The first six calls were spreading the news. It flooded in from neighbors, fellow gardeners, supermarket shoppers whose elbows would brush against my mother’s when they stood side by side and reached for the shrink-wrapped, violet-veined chicken cutlets in our grocery’s meat section. Ladies who frosted their hair and cropped it short in sensible, stylish bobs. They sipped lemonade in their shabby chic kitchens, pressed fingers to the dial pad, spilled the sensationalism of our mysterious tragedy into the receiver. Jaws wagged all over town.

My mother sat, listening—interested at first, then simply patient. She hung up with a sigh, turned toward me with a hand in her thick hair.

“A girl was killed last night,” she told me. “Just outside of town.”

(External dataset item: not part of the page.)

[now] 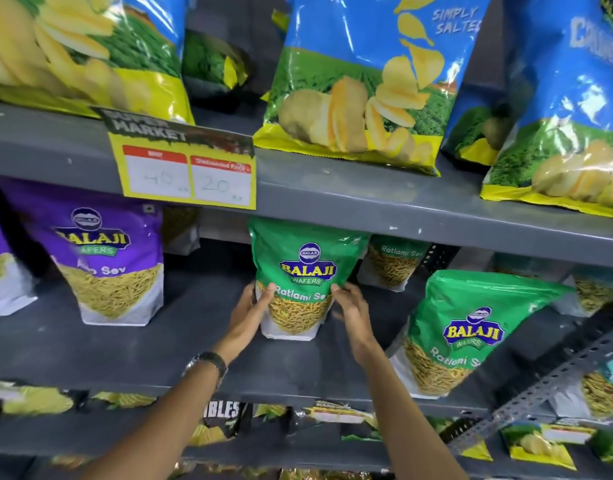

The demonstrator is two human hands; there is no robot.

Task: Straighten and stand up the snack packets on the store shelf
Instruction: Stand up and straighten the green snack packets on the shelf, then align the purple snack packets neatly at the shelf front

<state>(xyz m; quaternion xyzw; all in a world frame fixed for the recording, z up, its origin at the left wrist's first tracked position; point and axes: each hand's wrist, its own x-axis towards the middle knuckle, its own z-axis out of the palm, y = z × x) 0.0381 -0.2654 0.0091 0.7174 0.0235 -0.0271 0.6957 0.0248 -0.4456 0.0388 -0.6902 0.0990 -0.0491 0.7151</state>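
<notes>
A green Balaji Ratlami Sev packet point(307, 258) stands upright at the middle of the grey shelf point(159, 348). My left hand point(249, 313) grips its lower left side, thumb on the front. On the lower right edge, my right hand point(353, 313) presses in with its fingertips, so the packet is held between both hands. A second green packet point(471, 327) leans tilted to the right of it. Another green packet point(395, 261) stands behind, partly hidden. To the left stands a purple Balaji sev packet point(107, 265), upright.
Large blue chip bags point(360, 81) fill the shelf above, whose edge carries a yellow price tag point(184, 168). A slotted metal upright point(540, 386) crosses at lower right. More packets lie on the shelf below point(332, 414). Bare shelf shows between the purple and green packets.
</notes>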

The words were out of place in our relentlessly cheerful kitchen. Rays of sunlight originated somewhere within the neatly poured glasses of orange juice and flooded over, drenched the tablecloth, poured onto the sweet, printed wallpaper and around the shelves decorated with retro-red mixing bowls and vintage-inspired placards that read M
AKE IT WITH
J
ELL-
O
!
, gently draped the gingham tablecloth and white-painted wood chairs.

I was smothering a biscuit with jelly, drowning it in purple before taking a bite. My stomach clenched, painfully, my throat constricted, I choked and then forced it down, putting the uneaten remainder back on my plate where it would remain untouched. The previous night’s events were in my mouth—there it was, my little story, bitter and bad tasting. It was unpalatable, too sour to swallow and too ugly to spit out.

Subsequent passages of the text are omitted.